**Exercise description:** Scan the data for lines with "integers" and report the count by itself.

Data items

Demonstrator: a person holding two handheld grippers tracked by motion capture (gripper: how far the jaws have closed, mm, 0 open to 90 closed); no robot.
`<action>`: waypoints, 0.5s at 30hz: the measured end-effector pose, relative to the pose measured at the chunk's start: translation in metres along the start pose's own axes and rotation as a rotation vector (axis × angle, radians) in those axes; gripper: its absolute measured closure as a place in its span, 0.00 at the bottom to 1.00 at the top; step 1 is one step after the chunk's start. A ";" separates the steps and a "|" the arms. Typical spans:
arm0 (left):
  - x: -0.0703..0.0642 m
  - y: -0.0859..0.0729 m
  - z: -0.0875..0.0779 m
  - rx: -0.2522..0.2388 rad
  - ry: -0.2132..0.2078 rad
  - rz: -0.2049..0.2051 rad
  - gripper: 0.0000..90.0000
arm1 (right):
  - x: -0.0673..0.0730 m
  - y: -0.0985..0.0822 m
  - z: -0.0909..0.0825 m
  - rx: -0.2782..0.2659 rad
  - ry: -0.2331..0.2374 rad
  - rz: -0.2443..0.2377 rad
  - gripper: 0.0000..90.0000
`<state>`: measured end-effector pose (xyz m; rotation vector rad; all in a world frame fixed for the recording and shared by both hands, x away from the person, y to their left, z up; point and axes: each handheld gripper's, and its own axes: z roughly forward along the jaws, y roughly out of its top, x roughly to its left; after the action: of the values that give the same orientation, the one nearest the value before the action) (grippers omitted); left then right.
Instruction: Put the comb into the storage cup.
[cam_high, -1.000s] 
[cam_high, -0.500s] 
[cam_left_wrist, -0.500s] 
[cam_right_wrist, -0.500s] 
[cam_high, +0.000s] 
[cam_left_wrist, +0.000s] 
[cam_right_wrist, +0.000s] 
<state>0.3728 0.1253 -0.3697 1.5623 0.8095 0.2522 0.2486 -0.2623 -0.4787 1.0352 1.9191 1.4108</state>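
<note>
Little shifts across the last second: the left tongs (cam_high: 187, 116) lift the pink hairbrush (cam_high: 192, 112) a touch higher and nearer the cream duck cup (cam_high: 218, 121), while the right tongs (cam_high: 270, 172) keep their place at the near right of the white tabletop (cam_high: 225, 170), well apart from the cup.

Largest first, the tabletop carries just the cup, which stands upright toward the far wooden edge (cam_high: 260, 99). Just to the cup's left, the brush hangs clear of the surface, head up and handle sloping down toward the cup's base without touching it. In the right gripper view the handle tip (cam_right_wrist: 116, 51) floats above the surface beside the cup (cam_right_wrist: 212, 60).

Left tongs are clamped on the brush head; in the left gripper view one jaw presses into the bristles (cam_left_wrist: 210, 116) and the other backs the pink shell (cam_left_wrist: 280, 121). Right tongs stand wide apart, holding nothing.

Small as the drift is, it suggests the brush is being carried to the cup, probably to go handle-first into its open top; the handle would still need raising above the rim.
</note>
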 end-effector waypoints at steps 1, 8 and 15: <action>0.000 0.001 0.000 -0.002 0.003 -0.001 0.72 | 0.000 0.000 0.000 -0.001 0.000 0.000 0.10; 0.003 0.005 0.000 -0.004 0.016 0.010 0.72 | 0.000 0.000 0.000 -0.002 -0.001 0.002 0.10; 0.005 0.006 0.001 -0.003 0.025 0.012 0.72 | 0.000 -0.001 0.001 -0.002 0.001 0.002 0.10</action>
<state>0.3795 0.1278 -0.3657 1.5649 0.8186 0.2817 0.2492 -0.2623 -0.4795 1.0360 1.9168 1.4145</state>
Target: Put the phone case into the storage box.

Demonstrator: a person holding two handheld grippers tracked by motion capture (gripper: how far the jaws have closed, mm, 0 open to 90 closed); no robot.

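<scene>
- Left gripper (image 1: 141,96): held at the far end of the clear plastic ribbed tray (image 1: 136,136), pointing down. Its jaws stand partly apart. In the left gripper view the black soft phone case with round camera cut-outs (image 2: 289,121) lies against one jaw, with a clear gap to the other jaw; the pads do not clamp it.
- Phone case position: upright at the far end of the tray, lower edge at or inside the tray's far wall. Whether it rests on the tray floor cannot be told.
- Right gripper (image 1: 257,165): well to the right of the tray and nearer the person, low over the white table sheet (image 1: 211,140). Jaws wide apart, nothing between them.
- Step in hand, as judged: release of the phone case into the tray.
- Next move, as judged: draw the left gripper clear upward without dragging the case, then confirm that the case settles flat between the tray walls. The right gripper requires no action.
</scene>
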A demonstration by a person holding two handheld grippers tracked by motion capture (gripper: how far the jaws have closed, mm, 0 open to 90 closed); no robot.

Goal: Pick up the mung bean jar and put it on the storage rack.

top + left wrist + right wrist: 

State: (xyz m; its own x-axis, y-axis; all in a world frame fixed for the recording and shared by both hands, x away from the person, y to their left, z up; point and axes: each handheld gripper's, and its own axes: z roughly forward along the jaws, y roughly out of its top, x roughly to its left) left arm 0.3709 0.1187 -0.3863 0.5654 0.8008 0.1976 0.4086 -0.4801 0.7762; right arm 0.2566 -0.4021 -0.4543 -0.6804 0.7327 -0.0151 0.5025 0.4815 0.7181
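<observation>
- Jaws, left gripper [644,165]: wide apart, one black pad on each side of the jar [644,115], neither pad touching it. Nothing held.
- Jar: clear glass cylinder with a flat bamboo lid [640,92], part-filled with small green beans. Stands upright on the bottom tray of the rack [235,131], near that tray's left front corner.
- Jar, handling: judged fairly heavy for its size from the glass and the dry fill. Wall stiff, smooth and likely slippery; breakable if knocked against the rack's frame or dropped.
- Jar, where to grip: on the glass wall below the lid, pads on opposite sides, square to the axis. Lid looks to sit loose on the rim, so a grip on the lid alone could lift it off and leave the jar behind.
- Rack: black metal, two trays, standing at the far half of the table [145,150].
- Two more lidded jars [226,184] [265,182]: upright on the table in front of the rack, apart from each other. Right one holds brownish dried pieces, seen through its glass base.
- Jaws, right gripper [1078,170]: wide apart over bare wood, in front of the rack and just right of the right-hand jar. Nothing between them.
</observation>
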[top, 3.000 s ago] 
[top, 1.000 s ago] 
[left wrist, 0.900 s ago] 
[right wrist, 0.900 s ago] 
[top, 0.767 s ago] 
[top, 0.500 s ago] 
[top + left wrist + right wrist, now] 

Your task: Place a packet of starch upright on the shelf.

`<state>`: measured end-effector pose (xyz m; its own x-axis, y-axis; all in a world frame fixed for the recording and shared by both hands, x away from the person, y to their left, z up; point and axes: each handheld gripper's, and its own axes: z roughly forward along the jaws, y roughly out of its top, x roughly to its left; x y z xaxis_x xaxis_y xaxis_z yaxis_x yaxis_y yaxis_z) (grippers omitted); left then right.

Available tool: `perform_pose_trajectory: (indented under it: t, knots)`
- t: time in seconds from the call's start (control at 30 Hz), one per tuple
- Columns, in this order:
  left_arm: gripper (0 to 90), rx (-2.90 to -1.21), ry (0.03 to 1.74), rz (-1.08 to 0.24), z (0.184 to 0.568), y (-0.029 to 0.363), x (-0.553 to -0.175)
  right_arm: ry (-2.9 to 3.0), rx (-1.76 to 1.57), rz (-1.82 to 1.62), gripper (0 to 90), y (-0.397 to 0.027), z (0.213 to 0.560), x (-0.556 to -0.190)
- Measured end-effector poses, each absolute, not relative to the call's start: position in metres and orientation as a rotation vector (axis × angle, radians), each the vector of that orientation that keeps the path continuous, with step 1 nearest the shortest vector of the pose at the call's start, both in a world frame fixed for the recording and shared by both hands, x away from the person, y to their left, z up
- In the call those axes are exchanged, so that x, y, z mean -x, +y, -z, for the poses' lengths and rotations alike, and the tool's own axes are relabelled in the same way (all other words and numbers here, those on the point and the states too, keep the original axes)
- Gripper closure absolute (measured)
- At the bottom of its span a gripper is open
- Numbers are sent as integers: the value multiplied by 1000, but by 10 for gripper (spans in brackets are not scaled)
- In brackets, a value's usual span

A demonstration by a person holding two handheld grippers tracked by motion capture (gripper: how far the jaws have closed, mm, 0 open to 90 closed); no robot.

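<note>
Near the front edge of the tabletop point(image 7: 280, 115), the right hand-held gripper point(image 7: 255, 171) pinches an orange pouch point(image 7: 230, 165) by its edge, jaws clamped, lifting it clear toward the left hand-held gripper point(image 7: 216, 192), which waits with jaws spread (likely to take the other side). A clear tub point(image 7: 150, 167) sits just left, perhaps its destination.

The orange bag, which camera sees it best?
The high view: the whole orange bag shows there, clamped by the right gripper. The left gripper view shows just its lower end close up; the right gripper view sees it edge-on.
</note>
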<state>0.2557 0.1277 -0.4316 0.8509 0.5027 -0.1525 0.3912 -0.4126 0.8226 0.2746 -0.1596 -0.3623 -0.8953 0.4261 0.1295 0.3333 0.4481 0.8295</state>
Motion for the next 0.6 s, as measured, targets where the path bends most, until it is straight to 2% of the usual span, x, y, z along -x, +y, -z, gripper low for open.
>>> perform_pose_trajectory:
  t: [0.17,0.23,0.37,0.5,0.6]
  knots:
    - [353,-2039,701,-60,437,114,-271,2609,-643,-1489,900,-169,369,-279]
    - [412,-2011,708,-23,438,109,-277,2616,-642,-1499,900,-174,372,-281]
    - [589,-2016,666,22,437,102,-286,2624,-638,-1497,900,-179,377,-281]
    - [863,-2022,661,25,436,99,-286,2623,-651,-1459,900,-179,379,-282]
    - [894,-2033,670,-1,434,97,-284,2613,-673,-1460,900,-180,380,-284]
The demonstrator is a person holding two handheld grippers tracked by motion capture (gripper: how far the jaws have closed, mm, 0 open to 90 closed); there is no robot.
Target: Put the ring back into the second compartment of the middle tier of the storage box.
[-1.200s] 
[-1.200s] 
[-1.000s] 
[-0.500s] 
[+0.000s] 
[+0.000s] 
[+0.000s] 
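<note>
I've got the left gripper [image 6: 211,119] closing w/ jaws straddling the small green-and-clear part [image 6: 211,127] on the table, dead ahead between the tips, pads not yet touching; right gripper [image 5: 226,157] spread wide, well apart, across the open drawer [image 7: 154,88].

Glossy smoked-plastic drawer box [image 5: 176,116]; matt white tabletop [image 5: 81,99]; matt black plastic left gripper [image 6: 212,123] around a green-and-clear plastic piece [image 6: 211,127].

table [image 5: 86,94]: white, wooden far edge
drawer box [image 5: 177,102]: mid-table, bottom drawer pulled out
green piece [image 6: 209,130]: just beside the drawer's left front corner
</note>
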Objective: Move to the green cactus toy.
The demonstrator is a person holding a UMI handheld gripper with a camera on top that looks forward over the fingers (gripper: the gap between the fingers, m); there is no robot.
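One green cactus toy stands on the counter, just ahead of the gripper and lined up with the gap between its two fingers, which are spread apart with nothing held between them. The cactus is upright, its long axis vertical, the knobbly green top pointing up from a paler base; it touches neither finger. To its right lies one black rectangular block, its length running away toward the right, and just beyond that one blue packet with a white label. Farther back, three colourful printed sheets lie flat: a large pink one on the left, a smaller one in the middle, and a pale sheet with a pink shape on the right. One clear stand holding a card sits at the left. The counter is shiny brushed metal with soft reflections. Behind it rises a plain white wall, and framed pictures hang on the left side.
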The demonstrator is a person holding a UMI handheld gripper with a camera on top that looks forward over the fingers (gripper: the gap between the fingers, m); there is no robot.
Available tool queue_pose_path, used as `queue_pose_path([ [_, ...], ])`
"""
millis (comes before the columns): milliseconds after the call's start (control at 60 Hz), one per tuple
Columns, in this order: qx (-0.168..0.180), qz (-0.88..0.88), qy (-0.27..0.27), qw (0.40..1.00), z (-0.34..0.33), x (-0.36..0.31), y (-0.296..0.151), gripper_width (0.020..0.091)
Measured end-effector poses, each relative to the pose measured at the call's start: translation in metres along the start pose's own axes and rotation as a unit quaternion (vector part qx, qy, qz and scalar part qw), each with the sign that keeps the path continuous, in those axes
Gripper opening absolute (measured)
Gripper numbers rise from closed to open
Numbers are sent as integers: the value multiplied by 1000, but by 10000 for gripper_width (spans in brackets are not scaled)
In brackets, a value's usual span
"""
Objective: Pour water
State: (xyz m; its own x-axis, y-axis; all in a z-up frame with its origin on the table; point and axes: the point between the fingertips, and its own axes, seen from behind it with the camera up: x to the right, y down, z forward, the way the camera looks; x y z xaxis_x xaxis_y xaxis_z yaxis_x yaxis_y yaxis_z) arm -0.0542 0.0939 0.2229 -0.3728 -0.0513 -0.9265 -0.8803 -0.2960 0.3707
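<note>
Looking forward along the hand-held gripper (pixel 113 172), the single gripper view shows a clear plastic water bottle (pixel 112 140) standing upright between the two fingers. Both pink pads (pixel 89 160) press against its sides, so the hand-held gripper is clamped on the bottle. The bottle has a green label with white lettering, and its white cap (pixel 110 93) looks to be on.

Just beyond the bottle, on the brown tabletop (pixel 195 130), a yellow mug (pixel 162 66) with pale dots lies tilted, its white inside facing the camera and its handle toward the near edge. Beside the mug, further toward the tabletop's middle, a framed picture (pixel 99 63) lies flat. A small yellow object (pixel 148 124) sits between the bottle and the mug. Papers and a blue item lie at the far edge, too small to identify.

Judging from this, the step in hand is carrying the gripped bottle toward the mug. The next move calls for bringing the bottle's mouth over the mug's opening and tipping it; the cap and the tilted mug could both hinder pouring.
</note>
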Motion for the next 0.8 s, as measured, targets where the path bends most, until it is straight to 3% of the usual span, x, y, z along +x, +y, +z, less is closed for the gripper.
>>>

**Answer space:** 2